Chronic non-cancer pain – and indeed pain generally – is still relatively poorly understood, he says, and is under-represented in medical education, largely because of its complexity.
“Chronic pain is not a reliable guide to a body disease, so it’s hard for medicines to come to grips with.”
For example chronic back pain, a scenario that would often lead to the prescription of opioids, is often not due to a clear and treatable disease; it often presents in people who have other medical problems, including a history of psychological illness.
“It’s a much more complex phenomenon than just ‘something is wrong with your back’, and the reliance on using medications to treat that, often in a multiple-medication situation, has led to the problem,” Cohen says.

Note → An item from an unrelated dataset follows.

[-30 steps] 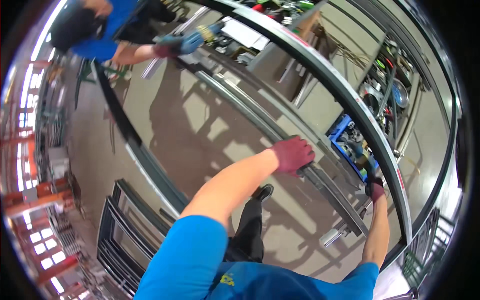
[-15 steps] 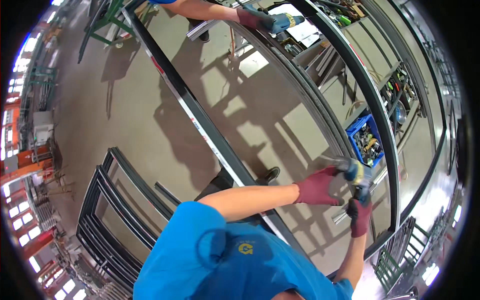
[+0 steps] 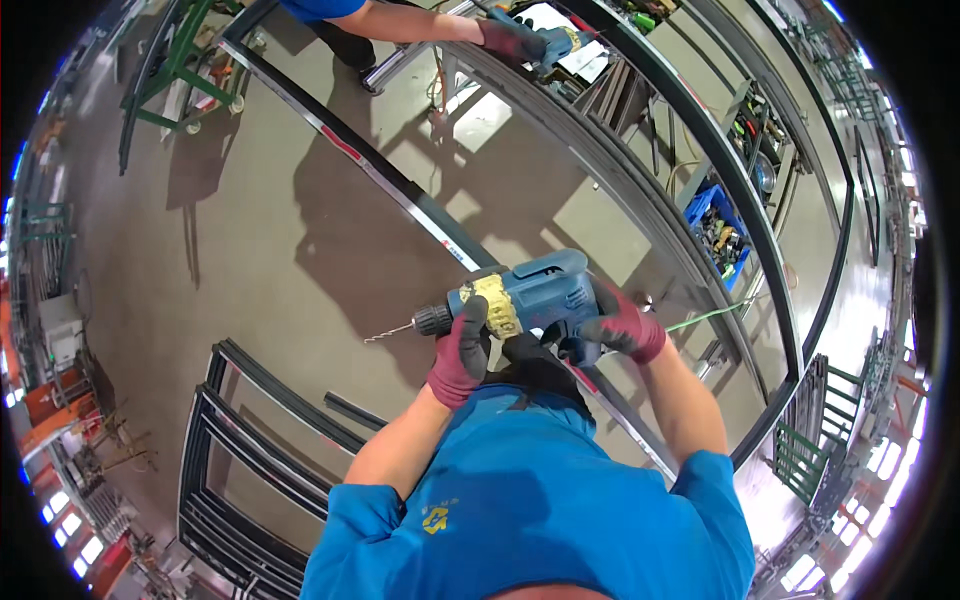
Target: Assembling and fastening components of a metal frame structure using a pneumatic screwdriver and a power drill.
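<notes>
A blue power drill point(image 3: 545, 285) with yellow tape round its front lies across my body, its thin bit pointing left. My left hand point(image 3: 463, 350), in a maroon and grey glove, supports the taped front from below, thumb up along it. My right hand point(image 3: 622, 322), gloved alike, is closed round the rear handle. Beneath the drill a long black and silver frame bar point(image 3: 440, 232) runs from far left to near right, partly hidden by the drill and my arms. The far-side bar point(image 3: 735, 155) of the same frame curves along the right.
A co-worker's gloved hand point(image 3: 515, 40) holds another drill point(image 3: 560, 45) at the top. A blue bin point(image 3: 718, 235) of small parts sits beyond the right bar. Stacked black frames point(image 3: 255, 460) stand at lower left. A green rack point(image 3: 185, 75) is at far left, another point(image 3: 805, 445) at right.
The drill has come from the right bar to the front of my body, now pointing left. My left hand has moved onto its front. My view has shifted a little.
</notes>
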Motion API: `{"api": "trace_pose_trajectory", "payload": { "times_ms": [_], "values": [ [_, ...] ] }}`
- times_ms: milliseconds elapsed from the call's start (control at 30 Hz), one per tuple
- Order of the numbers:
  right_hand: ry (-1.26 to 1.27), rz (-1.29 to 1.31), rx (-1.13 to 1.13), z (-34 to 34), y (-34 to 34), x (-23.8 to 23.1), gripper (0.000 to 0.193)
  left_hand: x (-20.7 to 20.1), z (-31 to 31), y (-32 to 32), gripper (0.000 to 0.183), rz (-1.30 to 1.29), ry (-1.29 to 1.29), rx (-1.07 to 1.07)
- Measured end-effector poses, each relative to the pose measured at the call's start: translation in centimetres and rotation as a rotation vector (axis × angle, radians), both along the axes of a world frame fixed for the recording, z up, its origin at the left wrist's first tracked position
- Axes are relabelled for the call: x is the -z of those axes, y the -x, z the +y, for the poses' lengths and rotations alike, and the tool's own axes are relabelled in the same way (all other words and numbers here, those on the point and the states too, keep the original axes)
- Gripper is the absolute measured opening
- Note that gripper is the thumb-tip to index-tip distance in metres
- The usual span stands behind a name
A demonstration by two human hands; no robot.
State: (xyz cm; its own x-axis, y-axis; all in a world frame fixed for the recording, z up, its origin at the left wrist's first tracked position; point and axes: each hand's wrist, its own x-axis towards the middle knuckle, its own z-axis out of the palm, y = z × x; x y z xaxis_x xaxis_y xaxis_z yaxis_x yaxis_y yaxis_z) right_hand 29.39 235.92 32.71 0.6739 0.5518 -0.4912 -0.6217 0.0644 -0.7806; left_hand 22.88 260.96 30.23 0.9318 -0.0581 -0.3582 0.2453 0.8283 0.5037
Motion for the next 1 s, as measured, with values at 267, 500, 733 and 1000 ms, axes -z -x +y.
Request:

“When somebody says ‘my pain is getting worse’, often what they mean is ‘my life is getting worse’.”
Addiction medicine physician Professor Yvonne Bonomo from St Vincents Hospital in Melbourne says people may not even realise they are becoming addicted to their opioid pain relief.
“Some are on prescription opioids and don’t realise they are becoming dependent, then suddenly their supply runs out and their doctor is not prepared to prescribe anymore, or they go into hospital for something else and stop their medications and experience withdrawal syndrome,” she says.
One solution to avoiding this is to have a clear plan from the beginning about how long someone is going to be taking opioids, Bonomo says.
“Having an end date in mind when you start is very important,” she says.
“There are guidelines around longer term use now and so doctors are being educated about that but really the bottom line is before you start the opioids you have a plan for how long approximately you plan to provide this medication, how long you think it will be needed, and what other aspects of pain management are going to take place.”